### GIVEN DATA

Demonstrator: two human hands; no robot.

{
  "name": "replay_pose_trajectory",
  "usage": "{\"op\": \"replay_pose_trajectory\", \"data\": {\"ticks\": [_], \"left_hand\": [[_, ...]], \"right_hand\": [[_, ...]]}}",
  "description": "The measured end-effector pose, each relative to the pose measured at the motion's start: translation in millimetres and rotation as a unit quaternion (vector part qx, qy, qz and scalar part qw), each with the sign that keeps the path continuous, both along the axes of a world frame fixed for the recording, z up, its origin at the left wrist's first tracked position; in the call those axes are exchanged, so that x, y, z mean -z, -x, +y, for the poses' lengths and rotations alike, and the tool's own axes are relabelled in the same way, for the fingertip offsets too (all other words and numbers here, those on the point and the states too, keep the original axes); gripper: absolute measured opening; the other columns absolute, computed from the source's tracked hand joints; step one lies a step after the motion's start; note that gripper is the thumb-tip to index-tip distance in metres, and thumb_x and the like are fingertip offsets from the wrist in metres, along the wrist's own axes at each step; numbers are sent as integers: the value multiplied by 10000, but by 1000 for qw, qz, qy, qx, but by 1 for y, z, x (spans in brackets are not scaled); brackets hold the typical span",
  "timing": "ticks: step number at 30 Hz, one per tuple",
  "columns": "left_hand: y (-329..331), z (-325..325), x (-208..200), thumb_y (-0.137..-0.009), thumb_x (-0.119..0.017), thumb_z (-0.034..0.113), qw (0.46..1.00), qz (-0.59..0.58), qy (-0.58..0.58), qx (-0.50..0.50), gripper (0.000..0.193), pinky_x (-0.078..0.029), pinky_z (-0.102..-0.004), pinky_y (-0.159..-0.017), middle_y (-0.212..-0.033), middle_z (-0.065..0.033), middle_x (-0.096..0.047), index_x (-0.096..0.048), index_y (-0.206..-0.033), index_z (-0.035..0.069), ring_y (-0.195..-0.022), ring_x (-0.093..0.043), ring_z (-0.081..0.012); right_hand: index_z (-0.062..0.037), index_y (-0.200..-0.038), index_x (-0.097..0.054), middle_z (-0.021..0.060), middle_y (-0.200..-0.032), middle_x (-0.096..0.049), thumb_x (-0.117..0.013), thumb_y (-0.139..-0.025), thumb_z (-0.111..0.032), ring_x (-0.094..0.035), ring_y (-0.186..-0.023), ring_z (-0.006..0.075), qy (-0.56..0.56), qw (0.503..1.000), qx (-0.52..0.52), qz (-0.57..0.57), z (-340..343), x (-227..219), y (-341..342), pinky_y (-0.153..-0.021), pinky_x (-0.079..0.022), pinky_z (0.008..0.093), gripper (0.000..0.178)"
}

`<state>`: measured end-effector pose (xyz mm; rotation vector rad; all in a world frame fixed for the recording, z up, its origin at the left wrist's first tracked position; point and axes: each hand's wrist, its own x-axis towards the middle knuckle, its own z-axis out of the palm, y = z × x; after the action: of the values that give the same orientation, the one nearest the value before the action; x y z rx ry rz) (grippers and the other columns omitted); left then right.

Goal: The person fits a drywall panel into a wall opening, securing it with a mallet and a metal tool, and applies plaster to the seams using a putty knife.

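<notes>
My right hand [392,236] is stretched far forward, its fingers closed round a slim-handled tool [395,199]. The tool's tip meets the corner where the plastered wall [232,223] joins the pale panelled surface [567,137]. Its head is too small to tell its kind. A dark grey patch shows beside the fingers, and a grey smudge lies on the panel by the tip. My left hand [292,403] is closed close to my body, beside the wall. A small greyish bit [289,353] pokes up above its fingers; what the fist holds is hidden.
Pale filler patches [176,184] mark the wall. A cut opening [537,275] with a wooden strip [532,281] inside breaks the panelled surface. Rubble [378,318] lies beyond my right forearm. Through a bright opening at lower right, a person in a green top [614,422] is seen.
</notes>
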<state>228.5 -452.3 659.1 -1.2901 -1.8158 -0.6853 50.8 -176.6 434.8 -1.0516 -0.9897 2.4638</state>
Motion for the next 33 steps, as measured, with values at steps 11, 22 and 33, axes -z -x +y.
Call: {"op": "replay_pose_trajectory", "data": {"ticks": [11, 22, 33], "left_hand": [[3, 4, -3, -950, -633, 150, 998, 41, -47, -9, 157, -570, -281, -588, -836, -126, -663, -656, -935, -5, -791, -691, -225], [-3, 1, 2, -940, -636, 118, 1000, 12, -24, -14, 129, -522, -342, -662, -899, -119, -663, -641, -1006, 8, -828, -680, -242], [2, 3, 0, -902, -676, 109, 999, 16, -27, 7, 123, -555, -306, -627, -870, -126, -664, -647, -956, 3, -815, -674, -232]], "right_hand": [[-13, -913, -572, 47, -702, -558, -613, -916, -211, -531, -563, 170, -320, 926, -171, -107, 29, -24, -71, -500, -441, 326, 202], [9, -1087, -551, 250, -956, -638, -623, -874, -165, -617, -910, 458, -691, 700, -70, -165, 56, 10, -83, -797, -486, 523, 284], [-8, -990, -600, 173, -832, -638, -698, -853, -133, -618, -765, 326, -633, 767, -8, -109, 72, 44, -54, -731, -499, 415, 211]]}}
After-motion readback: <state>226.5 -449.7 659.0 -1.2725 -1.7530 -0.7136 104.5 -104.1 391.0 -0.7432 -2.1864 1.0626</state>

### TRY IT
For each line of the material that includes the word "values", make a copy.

### WORKED SOLUTION
`<state>`: measured end-effector pose (xyz mm; rotation vector rad; all in a world frame fixed for the recording, z up, its origin at the left wrist's first tracked position; point and axes: each hand's wrist, its own x-axis towards the middle knuckle, its own z-axis out of the palm, y = z × x; after the action: of the values that give the same orientation, the one nearest the value before the action; x y z rx ry rz) (grippers and the other columns omitted); left then right.
Motion for the next 33 steps, as measured, with values at steps 11, 22 and 33, axes -z -x +y.

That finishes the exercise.